Hyper-Threading: What's the point?

JBAdams101

Junior Member
Dec 15, 2005
9
0
0
My processor is a 3.4 GHz Pentium IV Prescott (800 FSB) with HT available. When I purchased the computer, I rather arbitrarily bought a chipset with HT technology. I still don't even know what that is.

When my motherboard died last week and my hard drive crashed yesterday, I fiddled around in BIOS for a bit and came across a "switch" by which I can alternately turn HT on or off.

Does running a system with HT on generally provide for better performance? What does HT help? What does it hinder?

Also, I am interested in finding out exactly what my processor's speed is with HT on and off. I'd also like to learn about overclocking. Please send me links to articles on those subjects if you have any handy.

Thanks so much.

JA
 

stevty2889

Diamond Member
Dec 13, 2003
7,036
8
81
HT has been around for like 3 years now..but anyway, it's not as good as a dual core, but for multitasking and smp aware applications, it can give a boost, usualy maxes out that boost at around 20%. It's a way to help keep the CPU fed, and keep those long pipelines flowing. With HT off, if you get a stall and have to flush the pipelines, you start all over. If you have a stall with HT on, some things can keep going through, thats basicly the easiest way I can think to describe it. You CPU will be running at the same frequency weather HT is on or off. 3ghz is 3ghz. HT just gives a little performance boost in some cases, and make it feel a bit smoother.

If you look at the top of the CPU forum, there is a good sticked article on overclocking.
 

dmens

Platinum Member
Mar 18, 2005
2,275
965
136
HT is intelspeak for simultaneous multithreading which allows multiple (HT = 2) threads to execute at the same time by either partitioning or duplicating resources and functional units on the CPU. To the OS, a SMT core looks like two seperate logical cores.

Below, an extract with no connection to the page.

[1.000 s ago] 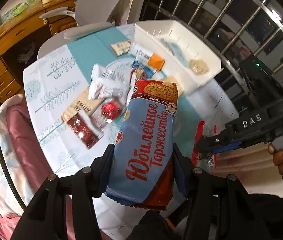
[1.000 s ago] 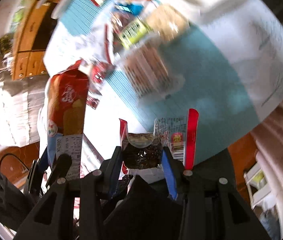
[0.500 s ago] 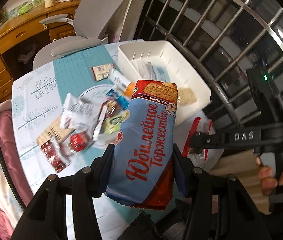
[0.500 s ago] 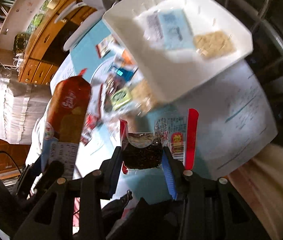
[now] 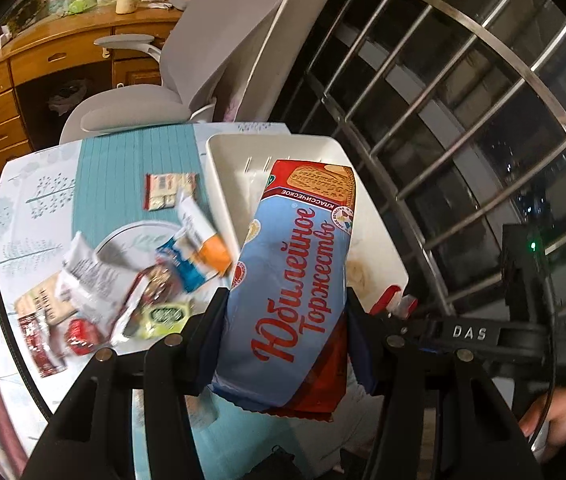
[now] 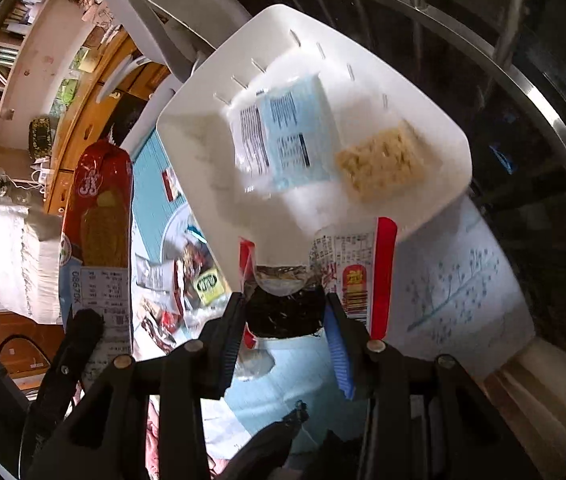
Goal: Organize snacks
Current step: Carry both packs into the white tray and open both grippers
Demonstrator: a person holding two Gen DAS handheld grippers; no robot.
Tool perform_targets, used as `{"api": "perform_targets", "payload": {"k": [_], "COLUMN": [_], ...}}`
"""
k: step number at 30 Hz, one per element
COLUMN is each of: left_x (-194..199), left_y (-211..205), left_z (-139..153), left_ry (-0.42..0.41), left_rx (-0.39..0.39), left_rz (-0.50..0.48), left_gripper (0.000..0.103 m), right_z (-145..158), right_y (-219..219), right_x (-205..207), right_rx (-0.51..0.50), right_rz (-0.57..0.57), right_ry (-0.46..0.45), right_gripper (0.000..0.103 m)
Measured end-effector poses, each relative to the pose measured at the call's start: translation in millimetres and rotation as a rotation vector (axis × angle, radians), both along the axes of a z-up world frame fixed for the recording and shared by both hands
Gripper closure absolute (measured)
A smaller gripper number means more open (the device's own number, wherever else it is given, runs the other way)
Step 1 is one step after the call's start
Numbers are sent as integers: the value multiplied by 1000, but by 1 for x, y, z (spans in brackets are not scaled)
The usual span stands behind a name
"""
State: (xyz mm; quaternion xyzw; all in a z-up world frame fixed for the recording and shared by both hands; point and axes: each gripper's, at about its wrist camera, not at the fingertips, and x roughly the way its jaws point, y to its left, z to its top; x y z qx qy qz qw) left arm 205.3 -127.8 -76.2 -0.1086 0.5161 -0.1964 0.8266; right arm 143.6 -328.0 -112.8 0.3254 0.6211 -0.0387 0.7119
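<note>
white bin (image 6: 423,92) with two packets, left gripper (image 5: 287,344) clamping one biscuit pack (image 5: 295,280), right gripper (image 6: 285,320) clamping one seaweed packet (image 6: 359,272)

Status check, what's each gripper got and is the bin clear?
Left gripper shut on biscuit pack. Right gripper shut on red-edged packet. White bin ahead, two snacks inside, room left.

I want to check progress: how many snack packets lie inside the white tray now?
2: a pale blue packet in the white tray's middle, a clear cracker packet beside it. Others may be hidden.
</note>
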Motion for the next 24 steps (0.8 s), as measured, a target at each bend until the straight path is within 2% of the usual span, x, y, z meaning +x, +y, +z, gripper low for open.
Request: {"api": "perform_targets", "payload": {"k": [4,12,14,16,17,24], "left_x": [16,36,40,41,41,40], "left_y": [-15,-35,-39,-39,-40,-37], "left_z": [-7,-15,-15,-13,-12,-15], "left_ry": [14,9,0,-4,-8,20], "left_rx": [-26,-80,-90,-106,-109,-100], "left_rz": [49,78,81,89,93,111], "left_gripper": [51,51,46,21,18,18], "right_z": [-7,-20,-24,-27,-28,-33], "right_y": [-15,-29,-35,-39,-40,-44], "right_x": [13,32,35,36,36,35], "right_rx": [40,55,69,75,77,104], "right_rz": [4,58,46,38,34,23], "right_ry": [-21,-17,-4,12,12,20], "right_gripper": [63,62,54,47,47,41]}}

Nitpick: stalls don't flush pipelines, and longer pipelines do not necessary benefit more from SMT.
 

BrownTown

Diamond Member
Dec 1, 2005
5,314
1
0
Actually i'd say a longer pipeline should get more benefit from SMP since it issues instructions quicker, but has the same (or often longer) instruction time. So you are likely to ahve more stall cycles since a stall of the equal length waiting for data to become avaiable will cost you more clock cycles.
 

SexyK

Golden Member
Jul 30, 2001
1,343
4
76
Originally posted by: dmens
Nitpick: stalls don't flush pipelines, and longer pipelines do not necessary benefit more from SMT.

Are you sure about the longer pipeline comment? Everything I've ever read has said that HT was implemented on the Netburst cores to help mitigate the deep piplines, while it wasnt on Banias/Dothan because the shorter pipes wouldnt benefit as greatly if at all.... ill try to find at least one link...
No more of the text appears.